Task directions: From the line with "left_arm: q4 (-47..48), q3" to the last line of the data below, repeat every line exactly and add nothing.
------------------------------------------------------------------------
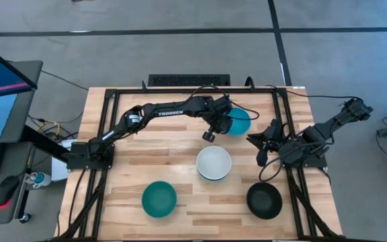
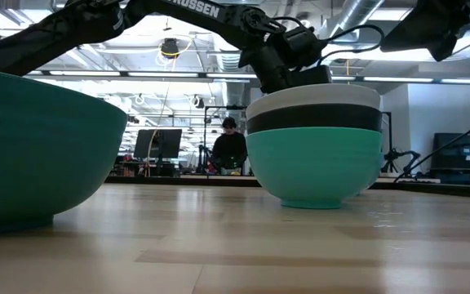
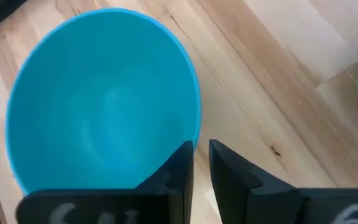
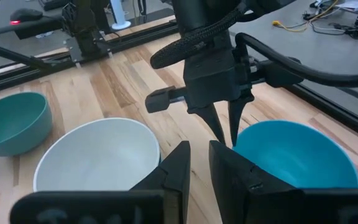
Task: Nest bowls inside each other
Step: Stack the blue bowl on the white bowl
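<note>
Left pincer on the blue bowl's rim, right pincer waiting beside it.

Your left pincer [image 1: 215, 128] hangs at the near rim of the cyan-blue bowl [image 1: 237, 122], fingers [image 4: 224, 127] narrowly apart, straddling the rim; you cannot tell if they pinch it yet. Your right pincer [image 1: 259, 142] sits just right of that bowl, fingers [image 4: 178, 168] slightly apart, holding nothing. The white bowl [image 1: 213, 163] stands mid-table, topping a stack over a black bowl [image 2: 313, 118] and a turquoise one [image 2: 313, 167]. The teal bowl [image 1: 159, 199] is front-left, the lone black bowl [image 1: 264, 200] front-right, all mouth-up and well apart, with bare wood between them. The table [image 1: 133, 154] is pale planks inside a black frame. Behind it is an open workshop where a person [image 2: 229, 149] sits at a desk.
</note>
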Motion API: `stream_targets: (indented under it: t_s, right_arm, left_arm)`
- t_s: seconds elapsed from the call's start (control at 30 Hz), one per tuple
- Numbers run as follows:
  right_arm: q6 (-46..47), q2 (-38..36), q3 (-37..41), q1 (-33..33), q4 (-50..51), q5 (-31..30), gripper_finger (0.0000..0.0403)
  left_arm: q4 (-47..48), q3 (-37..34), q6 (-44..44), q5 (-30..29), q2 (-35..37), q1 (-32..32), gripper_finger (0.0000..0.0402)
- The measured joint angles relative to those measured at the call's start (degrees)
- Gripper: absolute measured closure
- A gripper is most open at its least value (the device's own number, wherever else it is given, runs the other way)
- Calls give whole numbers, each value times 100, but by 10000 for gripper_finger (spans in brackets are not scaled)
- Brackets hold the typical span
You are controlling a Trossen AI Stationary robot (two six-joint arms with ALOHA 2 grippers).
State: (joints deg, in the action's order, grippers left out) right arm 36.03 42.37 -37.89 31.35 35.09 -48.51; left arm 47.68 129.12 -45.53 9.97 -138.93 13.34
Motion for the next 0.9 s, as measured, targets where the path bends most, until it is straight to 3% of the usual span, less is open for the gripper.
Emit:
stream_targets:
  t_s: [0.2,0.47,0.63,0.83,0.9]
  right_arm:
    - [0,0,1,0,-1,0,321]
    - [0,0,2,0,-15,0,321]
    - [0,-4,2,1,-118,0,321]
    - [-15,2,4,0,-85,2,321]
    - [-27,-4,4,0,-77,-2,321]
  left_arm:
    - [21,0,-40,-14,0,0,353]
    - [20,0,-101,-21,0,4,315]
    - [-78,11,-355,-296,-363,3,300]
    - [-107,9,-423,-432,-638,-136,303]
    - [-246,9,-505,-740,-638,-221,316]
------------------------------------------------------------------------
Solution:
  left_arm: q4 (-47..48), q3 (-37..34), q6 (-44..44), q5 (-30..29), q2 (-35..37), q1 (-32..32), gripper_finger (0.0000..0.0402)
- The measured joint angles relative to those measured at the call's start (degrees)
- Gripper: absolute measured closure
- A gripper is most open at its least value (the device's own number, wherever else it is given, runs the other way)
- Calls give whole numbers, each value times 100, but by 10000 for gripper_finger (spans in brackets are not scaled)
- Brackets hold the typical span
You are controlling a Trossen AI Stationary robot (two six-joint arms with ALOHA 2 grippers).
State: (joints deg, in the action's order, grippers left out) right arm 36.03 42.37 -37.89 31.35 35.09 -48.51; left arm 47.68 129.12 -45.53 9.97 -138.93 13.34
Motion for the next 0.9 s, as measured, targets where the path bends most, until it is straight to 3% of the usual span, less is open for the gripper.
Emit:
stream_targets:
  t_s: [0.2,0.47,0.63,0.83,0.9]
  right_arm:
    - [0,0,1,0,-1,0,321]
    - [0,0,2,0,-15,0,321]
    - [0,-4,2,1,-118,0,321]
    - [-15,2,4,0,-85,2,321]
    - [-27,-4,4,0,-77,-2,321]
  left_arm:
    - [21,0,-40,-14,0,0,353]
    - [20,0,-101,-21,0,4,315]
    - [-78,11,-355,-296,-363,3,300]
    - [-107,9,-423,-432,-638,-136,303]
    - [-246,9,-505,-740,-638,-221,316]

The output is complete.